◆ WORK ITEM ◆
Please keep to the lines below from the one with "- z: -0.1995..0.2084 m" through the one with "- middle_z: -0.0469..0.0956", and restate them word for word, ends included.

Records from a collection
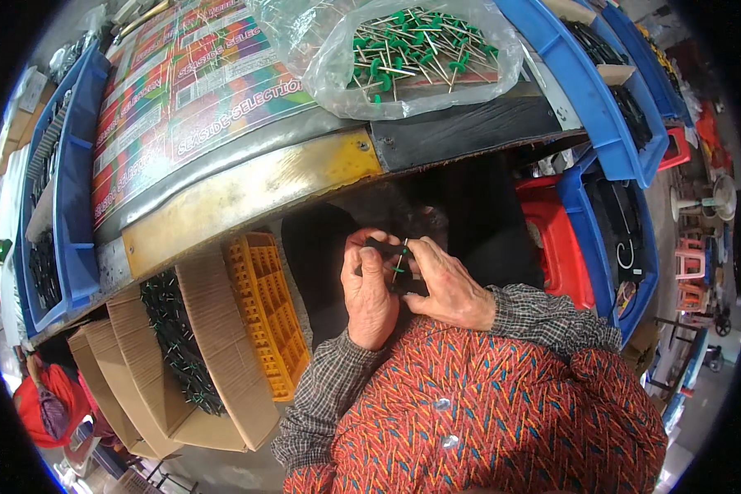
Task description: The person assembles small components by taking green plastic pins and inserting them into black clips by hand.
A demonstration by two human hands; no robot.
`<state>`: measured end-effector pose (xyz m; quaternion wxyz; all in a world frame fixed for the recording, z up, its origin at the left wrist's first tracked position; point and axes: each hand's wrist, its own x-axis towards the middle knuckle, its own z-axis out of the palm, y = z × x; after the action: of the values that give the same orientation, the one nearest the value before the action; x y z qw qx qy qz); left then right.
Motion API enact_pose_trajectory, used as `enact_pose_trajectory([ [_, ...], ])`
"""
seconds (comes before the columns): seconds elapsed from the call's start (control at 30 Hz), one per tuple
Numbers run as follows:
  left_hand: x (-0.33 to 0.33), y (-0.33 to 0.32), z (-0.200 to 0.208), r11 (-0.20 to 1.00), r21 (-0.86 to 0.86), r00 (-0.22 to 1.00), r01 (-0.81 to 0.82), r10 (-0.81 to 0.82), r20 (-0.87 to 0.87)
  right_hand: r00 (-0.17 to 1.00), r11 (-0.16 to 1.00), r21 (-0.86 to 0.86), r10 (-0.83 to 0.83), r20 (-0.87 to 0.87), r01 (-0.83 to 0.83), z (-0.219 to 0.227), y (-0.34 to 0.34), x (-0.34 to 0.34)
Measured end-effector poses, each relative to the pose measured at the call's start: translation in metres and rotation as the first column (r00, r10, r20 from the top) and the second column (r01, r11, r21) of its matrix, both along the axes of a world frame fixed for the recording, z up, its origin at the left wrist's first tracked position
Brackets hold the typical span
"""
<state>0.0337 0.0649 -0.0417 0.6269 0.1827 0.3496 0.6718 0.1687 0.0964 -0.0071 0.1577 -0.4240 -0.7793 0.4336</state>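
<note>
Both hands meet in front of my lap, below the edge of the workbench. My left hand is closed around a small dark piece, its kind hard to make out against the black clothing. Between the hands stands a thin metal pin with a green collar, and the fingertips of my right hand pinch it near its upper end. On the bench, a clear plastic bag lies spread under a heap of similar green-collared pins.
A blue bin with black parts stands at the bench's left end; another blue bin is at the right. Below left are a cardboard box of black, green-tipped parts and a yellow crate. A red stool sits right.
</note>
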Motion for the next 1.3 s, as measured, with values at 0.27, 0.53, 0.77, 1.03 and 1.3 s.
enact_pose_trajectory([
  [0.27,0.001,0.005,-0.012,0.997,0.063,0.997,-0.043,0.047,-0.066,1.000,1.000,0.006,-0.002,0.017,0.002,-0.001,0.002,0.000],
  [0.53,-0.012,-0.005,0.000,0.999,0.036,0.999,0.014,-0.013,-0.033,0.992,0.992,0.017,-0.124,-0.014,0.124,0.009,0.008,-0.002],
  [0.77,-0.023,-0.016,-0.010,0.996,-0.081,0.999,-0.042,0.039,-0.032,0.988,0.972,-0.227,-0.089,-0.125,0.059,0.011,0.009,0.000],
  [1.03,-0.034,-0.013,-0.012,0.996,-0.091,0.988,0.024,-0.038,-0.152,0.987,0.982,-0.186,-0.052,-0.152,0.024,0.008,0.015,0.002],
  [1.3,-0.042,-0.011,-0.008,0.989,-0.061,0.957,0.135,-0.146,-0.250,0.978,0.929,-0.370,-0.063,-0.198,-0.015,0.008,0.017,0.003],
])
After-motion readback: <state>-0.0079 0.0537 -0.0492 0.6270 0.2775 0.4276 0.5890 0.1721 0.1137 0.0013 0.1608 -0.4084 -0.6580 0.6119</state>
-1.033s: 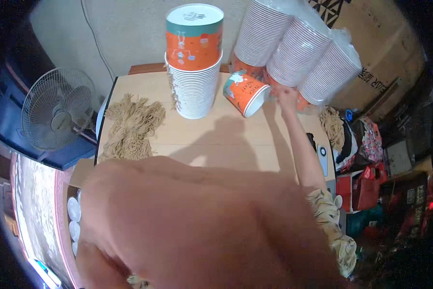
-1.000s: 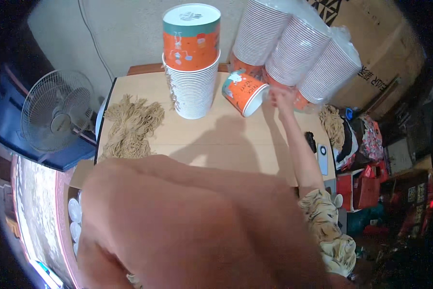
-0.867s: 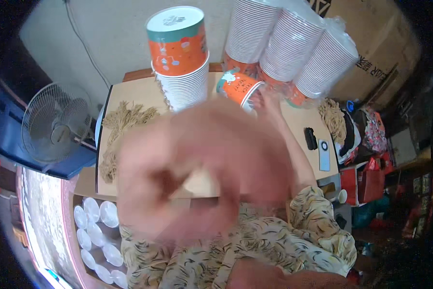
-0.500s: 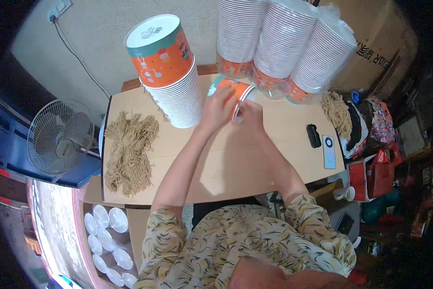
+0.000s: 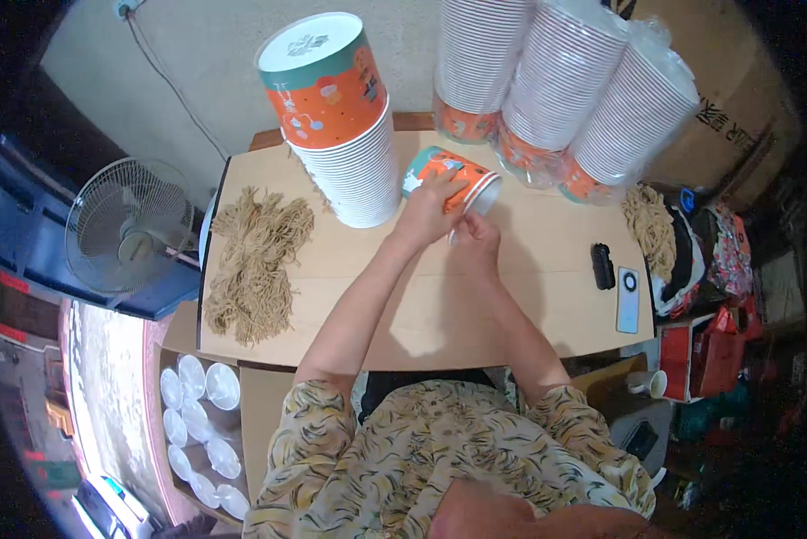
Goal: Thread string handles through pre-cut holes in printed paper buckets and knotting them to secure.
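An orange paper tub (image 5: 473, 171) with a teal base band and white rim lies tilted on its side on the cardboard-topped table. My left hand (image 5: 432, 211) is closed over its near side and holds it. My right hand (image 5: 477, 244) is pinched just below the open rim; whatever its fingers grip is too small to make out. Left of my hands rises a tall stack of nested upside-down paper tubs (image 5: 349, 171). Bundles of tan twine (image 5: 255, 265) lie at the table's left.
Several plastic-wrapped stacks of tubs (image 5: 556, 99) stand at the back right. A black case (image 5: 603, 267) and a phone (image 5: 629, 301) lie at the right edge, near more twine (image 5: 650, 229). A fan (image 5: 134, 234) stands left; a carton of clear plastic cups (image 5: 222, 386) is below.
My right hand has moved from the tub's rim to just below it. The tub's opening shows more now. The whole view has shifted slightly.
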`<act>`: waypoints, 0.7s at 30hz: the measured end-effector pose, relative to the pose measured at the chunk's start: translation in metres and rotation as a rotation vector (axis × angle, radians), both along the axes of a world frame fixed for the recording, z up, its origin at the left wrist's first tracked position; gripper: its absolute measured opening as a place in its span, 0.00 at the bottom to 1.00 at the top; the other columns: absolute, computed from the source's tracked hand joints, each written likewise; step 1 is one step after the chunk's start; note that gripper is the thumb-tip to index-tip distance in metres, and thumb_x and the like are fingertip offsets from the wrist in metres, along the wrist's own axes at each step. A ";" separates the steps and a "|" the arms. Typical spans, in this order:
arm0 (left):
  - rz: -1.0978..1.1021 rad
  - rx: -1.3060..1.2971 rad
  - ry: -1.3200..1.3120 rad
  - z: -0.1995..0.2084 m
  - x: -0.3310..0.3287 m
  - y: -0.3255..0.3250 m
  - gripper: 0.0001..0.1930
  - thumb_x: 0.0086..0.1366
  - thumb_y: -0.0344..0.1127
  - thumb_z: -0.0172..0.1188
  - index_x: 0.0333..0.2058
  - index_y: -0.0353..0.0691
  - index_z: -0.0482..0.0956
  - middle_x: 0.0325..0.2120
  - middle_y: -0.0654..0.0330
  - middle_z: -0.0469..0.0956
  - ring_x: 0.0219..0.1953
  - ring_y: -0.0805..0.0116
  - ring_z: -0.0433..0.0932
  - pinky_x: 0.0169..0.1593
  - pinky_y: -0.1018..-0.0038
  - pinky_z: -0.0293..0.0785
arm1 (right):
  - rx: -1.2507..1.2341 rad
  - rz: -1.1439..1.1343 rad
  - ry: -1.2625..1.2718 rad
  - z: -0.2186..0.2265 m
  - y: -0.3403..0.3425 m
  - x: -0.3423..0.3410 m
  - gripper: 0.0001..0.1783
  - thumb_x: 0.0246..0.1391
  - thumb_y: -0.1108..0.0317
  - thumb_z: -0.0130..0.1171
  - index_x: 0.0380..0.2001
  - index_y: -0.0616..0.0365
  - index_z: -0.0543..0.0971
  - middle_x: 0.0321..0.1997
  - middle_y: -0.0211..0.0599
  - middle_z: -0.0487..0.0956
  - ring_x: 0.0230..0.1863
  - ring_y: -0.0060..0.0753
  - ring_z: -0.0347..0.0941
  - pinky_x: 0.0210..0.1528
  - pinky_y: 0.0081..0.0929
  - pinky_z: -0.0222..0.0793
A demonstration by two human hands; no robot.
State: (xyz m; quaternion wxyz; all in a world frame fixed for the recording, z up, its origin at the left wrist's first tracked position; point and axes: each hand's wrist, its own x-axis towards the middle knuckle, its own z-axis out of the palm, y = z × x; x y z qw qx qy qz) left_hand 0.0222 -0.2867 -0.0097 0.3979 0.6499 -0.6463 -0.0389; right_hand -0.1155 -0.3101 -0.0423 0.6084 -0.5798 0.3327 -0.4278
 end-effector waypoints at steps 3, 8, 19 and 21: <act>-0.038 -0.013 -0.033 -0.003 -0.004 -0.004 0.27 0.52 0.35 0.70 0.53 0.43 0.78 0.61 0.46 0.70 0.62 0.39 0.68 0.64 0.56 0.68 | 0.019 -0.002 -0.002 -0.005 -0.002 -0.013 0.07 0.62 0.74 0.54 0.37 0.61 0.82 0.31 0.26 0.79 0.32 0.18 0.72 0.35 0.21 0.68; 0.069 -0.020 -0.107 -0.012 -0.007 -0.003 0.26 0.58 0.39 0.66 0.56 0.44 0.75 0.61 0.51 0.71 0.60 0.37 0.69 0.61 0.51 0.71 | -0.301 -0.259 0.259 -0.027 -0.007 -0.067 0.09 0.61 0.70 0.55 0.34 0.67 0.79 0.28 0.28 0.78 0.31 0.19 0.70 0.34 0.27 0.69; 0.414 -0.138 0.135 0.015 0.016 -0.022 0.06 0.53 0.25 0.54 0.27 0.28 0.78 0.23 0.34 0.77 0.31 0.36 0.81 0.38 0.48 0.77 | -1.106 0.042 0.465 0.037 0.088 -0.109 0.07 0.54 0.74 0.62 0.37 0.62 0.81 0.35 0.45 0.81 0.36 0.50 0.79 0.43 0.45 0.75; 0.408 -0.159 0.103 0.008 0.018 -0.020 0.07 0.53 0.25 0.54 0.28 0.28 0.80 0.24 0.34 0.78 0.31 0.36 0.81 0.39 0.49 0.77 | -1.192 0.264 0.319 0.026 0.102 -0.089 0.11 0.48 0.79 0.63 0.38 0.62 0.80 0.36 0.43 0.81 0.36 0.45 0.78 0.44 0.43 0.74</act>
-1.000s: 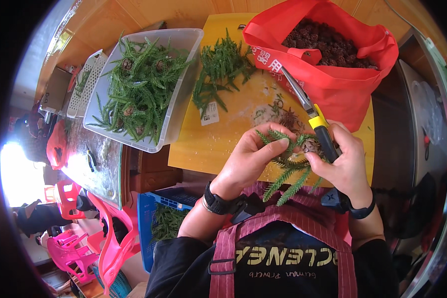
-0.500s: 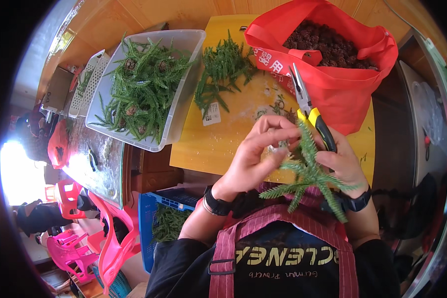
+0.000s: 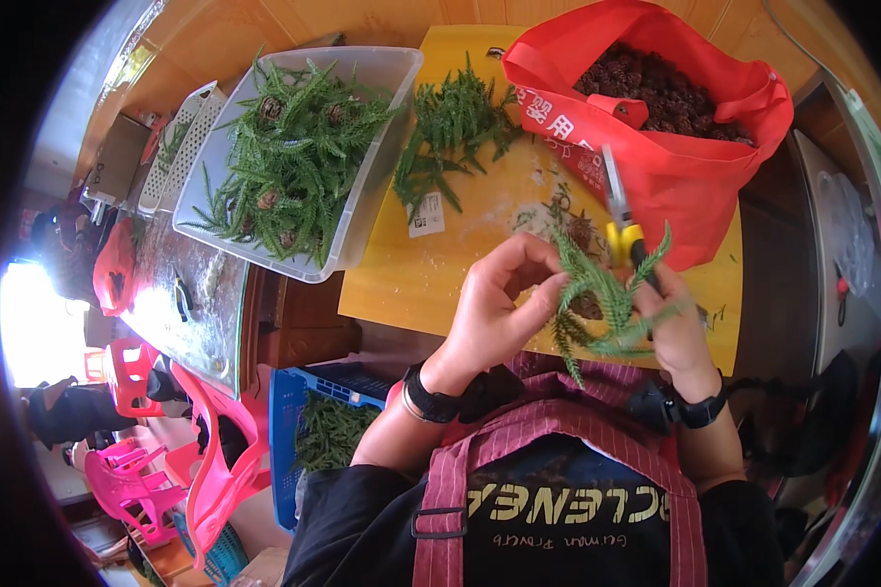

◆ FINISHED TASK ◆
  - z: -0.1995..0.2084 m
  - x: -0.3310..0.3287 m
  - y: -0.3255..0.3250 m
  - gripper: 0.0001..0.1930
  - thumb_x: 0.0086..0.1366
  - thumb_y: -0.0344..0.1127
  - thumb_z: -0.0172..0.1188
  - index_x: 0.0333..0.2058
  - index_y: -0.0353..0.0691
  - index_z: -0.0482..0.0956
  - middle_x: 0.0325..0.2120
  - middle_y: -0.0654..0.0330
  - middle_z: -0.0469..0.0956

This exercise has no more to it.